Jornal Maio

A Nexperia e o pacote laboral de Montenegro

Todos se recordarão da crise dos chips, no pós-Covid. Uma situação que se deveu a uma quebra das cadeias de produção construídas numa lógica de just in time – que procura reduzir ao máximo o armazenamento de mercadorias – e de deslocalização da produção de componentes para países onde a mão-de-obra é mais barata. Agora chegou a crise da Nexperia, que ameaça parar a Autoeuropa e o conjunto da indústria automóvel na Europa.


A Nexperia e a crise da ordem mundial

Se não estiver para breve uma solução política, as cadeias de produção do setor automóvel de praticamente toda a Europa irão parar. Tudo se deve a que a Nexperia paralisou recentemente a sua produção por falta de envio de componentes da China. E porquê?

A Nexperia é uma empresa fornecedora de componentes eletrónicos que tem uma forte presença no setor automóvel europeu. Detém uma quota de mercado de 40%. Esta empresa foi adquirida por um grupo chinês, de nome WingTech, em 2019. A WingTech foi introduzida na lista de empresas com restrições de exportação para os EUA em 2024, no âmbito da guerra comercial existente entre este país e principalmente a China. Recentemente, a lei dos EUA obrigou a que empresas com uma participação de 50% ou mais de entidades presentes na lista de restrições de Trump passem também a ser alvo dessas mesmas restrições. 

Diante dessa realidade, o Governo dos Países Baixos, país onde se encontra a sede da Nexperia, procurou assumir a propriedade da empresa para poder manter a produção. Em retaliação, a WingTech parou de enviar componentes da China, necessários à laboração das fábricas da Nexperia na Europa, o que implica que estaremos diante de uma paralisação iminente de todo o setor automóvel no velho continente. 


A crise da Nexperia ameaça parar a Autoeuropa e o conjunto da indústria automóvel na Europa.
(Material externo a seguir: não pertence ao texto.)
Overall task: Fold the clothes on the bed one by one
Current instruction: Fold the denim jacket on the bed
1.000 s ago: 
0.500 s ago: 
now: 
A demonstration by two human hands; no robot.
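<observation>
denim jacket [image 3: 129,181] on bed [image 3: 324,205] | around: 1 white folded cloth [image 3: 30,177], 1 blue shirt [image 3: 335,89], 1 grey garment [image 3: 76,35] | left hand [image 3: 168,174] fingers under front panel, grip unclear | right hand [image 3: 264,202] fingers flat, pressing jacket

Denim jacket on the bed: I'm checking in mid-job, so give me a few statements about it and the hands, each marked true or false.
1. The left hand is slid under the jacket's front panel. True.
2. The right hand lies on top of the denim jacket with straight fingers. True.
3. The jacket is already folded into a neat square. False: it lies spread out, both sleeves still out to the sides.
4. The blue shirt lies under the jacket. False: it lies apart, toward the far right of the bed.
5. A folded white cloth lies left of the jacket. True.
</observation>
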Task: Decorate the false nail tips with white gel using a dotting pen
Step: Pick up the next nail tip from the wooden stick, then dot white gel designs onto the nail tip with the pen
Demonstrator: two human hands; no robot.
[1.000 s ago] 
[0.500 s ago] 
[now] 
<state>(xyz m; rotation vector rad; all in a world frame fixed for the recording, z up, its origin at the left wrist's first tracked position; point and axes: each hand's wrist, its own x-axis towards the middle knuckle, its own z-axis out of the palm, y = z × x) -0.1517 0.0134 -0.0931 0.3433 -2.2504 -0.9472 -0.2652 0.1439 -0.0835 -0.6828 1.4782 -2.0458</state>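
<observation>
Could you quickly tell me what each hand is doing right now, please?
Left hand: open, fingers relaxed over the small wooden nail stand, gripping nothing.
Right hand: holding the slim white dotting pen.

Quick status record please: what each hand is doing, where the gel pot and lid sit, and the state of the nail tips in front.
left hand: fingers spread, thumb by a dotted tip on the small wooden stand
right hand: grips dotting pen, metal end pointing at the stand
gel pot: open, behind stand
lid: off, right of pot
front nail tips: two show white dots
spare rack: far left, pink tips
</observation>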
Tudo isto é reflexo de um mundo em guerra, por vezes de forma mais escondida, noutras de forma escancarada. As grandes potências mundiais, principalmente os EUA e a China, disputam entre si uma saída para um contexto económico de crise e para que sejam os trabalhadores a pagá-la. É isto que significa a procura de novos mercados como o carro elétrico e a “energia verde”. É isto que levou à crise dos chips no pós-Covid, que leva às taxas de Trump e agora a esta nova crise da Nexperia.

 

A crise lá de fora cá dentro

Portugal não é uma ilha em todo este contexto. Também no país se sente a necessidade de as grandes empresas procurarem recuperar os lucros a partir da exploração de quem trabalha. O atual pacote laboral da ministra Palma Ramalho e do primeiro-ministro Montenegro está ao serviço disso. Nele encontramos uma redução significativa das condições de trabalho. Um ataque à contratação coletiva, a facilidade dos despedimentos, o aumento real do horário de trabalho através dos bancos de horas, um ataque à proteção da parentalidade, o incentivo à subcontratação e à precariedade.

Mas acima de tudo encontramos um ataque nunca visto à organização sindical dos trabalhadores no local de trabalho e à greve. Já durante os governos da geringonça, assistimos a tentativas de impor obstáculos à luta dos trabalhadores, com limitações ao direito à greve, por via da requisição civil. Vimo-la ser utilizada sobre os motoristas de pesados e matérias perigosas, os estivadores, ou os enfermeiros.

Agora, o Governo Montenegro pretende ir mais longe e criar ainda mais entraves a que os trabalhadores se organizem, em particular os mais precários. Dificultando ou mesmo permitindo que as empresas impeçam a atividade sindical quando os sindicatos não tenham sócios oficialmente conhecidos pelas mesmas, o que acontece com grande parte dos trabalhadores sem vínculo permanente. Retiram o direito a lutar àqueles que mais precisam de melhorar as suas condições de trabalho.

 

Greve geral? Ontem já era tarde

Diante destes ataques, qualquer negociação significa um retrocesso nos nossos direitos. Pelo contrário, é urgente iniciar a construção de uma greve geral. As centrais sindicais, os sindicatos, as comissões de trabalhadores, todos os representantes dos trabalhadores devem envolver-se nesta necessária empreitada. Ao trabalho!

 

Nota da Redação: Entretanto, hoje mesmo (29 de outubro) a Bosch, de Braga, anunciou que irá pôr 2500 trabalhadores em lay-off a partir do início de novembro, “devido à escassez de componentes para peças eletrónicas. A situação poderá prolongar-se até abril de 2026”.